In the aftermath of the 7-Eleven underpayments scandal, the Fair Work Act 2009 has been amended to better protect workers.
The Fair Work Amendment (Protecting Vulnerable Workers) Bill 2017 was introduced by the Turnbull Government in an effort to increase accountability for franchisors and holding companies responsible for contraventions of the Fair Work Act, with the aim of curtailing the exploitation of vulnerable workers.
The following key changes came into effect in September 2017:
- Increased penalties for “serious contraventions” of workplace laws
A new category of “serious contraventions” has been introduced to apply to deliberate contraventions which are part of a systematic pattern of conduct. A serious contravention will attract a penalty of up to $126,000 for an individual and up to $630,000 for a corporation, which is a significant increase on the previous maximum penalties ($12,600 for individuals and $63,000 for a corporation).
- Strengthening the evidence gathering powers of the Fair Work Ombudsman
If the Fair Work Ombudsman reasonably believes that a person has information or documents relevant to an investigation, it can now apply to the Administrative Appeals Tribunal for a notice compelling that person to give information, produce documents or answer questions. Failure to comply is a serious contravention of the Act.
- Extending the liability for franchisors and holding companies
The new provisions make it easier for franchisors and holding companies to be penalised for the failures of their franchisees or subsidiaries to adhere to workplace laws.
Under the previous laws, a franchisor could only be liable in circumstances where it was involved in the contravention by the franchisee, for example by directing the franchisee to contravene the Act or by assisting the franchisee in the contravention. We covered this issue in a previous alert discussing the Fair Work Ombudsman’s prosecution of a franchisor, Yogurberry World Square.
Under the new laws, a franchisor or holding company contravenes the Act if it knows or could reasonably be expected to know that the contravention, or a similar contravention, would occur. A franchisor will not be held liable under this new provision if it has taken reasonable steps to prevent the contravention by the franchisee.
- A prohibition on “cashback” arrangements for both employers and prospective employers
The new provisions expand the scope of the existing prohibitions on unreasonably requiring employees to spend any part of their wages, to expressly prohibit unreasonable payments which are for the benefit of the employer or a related party.

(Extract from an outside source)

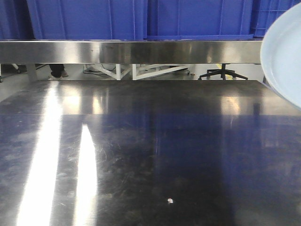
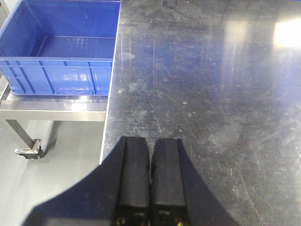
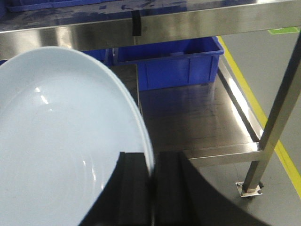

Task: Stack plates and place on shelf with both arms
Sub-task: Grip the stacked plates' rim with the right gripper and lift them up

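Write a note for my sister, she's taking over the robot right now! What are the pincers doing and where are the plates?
Left pincer: shut, empty, above the steel tabletop near its left edge.
Right pincer: shut on the rim of a plate, held tilted in the air at the table's right side.
Only one plate shows; the second is out of view, so stacking cannot be confirmed.
Shelf: carries blue crates; no plate on it yet.
Left to do: get the plates onto the shelf.

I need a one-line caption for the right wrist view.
Right hand pinching the rim of a glossy pale bluish-white round plate, near a brushed stainless-steel shelf rail.
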Action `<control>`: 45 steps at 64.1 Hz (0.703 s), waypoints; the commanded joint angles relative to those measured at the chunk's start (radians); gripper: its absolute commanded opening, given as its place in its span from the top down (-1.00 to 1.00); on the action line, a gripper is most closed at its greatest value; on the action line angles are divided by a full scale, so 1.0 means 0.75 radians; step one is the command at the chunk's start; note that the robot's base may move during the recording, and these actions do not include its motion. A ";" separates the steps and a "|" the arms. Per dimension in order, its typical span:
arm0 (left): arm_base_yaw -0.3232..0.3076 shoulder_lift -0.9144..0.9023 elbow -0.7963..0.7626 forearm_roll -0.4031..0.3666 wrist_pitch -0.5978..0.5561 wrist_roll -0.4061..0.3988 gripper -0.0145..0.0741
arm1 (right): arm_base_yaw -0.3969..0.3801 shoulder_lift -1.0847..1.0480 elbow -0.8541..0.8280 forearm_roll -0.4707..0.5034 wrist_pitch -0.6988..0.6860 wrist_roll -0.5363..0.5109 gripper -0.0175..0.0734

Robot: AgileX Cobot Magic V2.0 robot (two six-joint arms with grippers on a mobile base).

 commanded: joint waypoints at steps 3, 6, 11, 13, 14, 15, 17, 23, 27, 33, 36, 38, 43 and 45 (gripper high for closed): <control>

The new provisions also apply to prospective employees. These changes reflect the cashback arrangements uncovered in the 7-Eleven investigation.
- Changes to penalties for breaches of record-keeping and pay slip obligations
There is now a clear provision that makes it an offence for an employer to knowingly make false or misleading employment records or payslips. In addition, the maximum penalty for failing to keep records or to issue pay slips has doubled. There are also new penalties for providing misleading information or documents to the Fair Work Ombudsman.
- A reverse onus of proof on employers
If an employer is accused of contravening a workplace law, and the employer has failed to keep employee records or payslip which might evidence that contravention, it is now up to the employer to disprove the allegations unless it has a reasonable excuse for the absence of the records. This change will make it easier for employees to assert their rights in situations where there are inadequate records.
What these changes mean for employers
These changes were brought in under an election promise of the Turnbull government due to increasing community concern about the exploitation of vulnerable workers after a series of well-publicised cases involving exploitation of franchise workers and more specifically migrant workers. However, the changes do not just target large scale franchises and high profile businesses.
Many small to medium businesses do not keep adequate employment records. If you fall into that category, or you are not sure what your record-keeping obligations might be, you should move quickly to develop and implement a system.
If you are a franchisor, you need to consider taking a more active role in ensuring that your franchisees comply with workplace laws. Rather than simply relying on a contractual provision that franchisees comply with their legal obligations, you should consider conducting periodic audits to ensure that employees are paid in accordance with their statutory and award entitlements, and that appropriate records are maintained.
The Fair Work Ombudsman can and does act on complaints from workers. It also provides an online tool to assist employees who wish to make anonymous reports, including reporting in a range of foreign languages.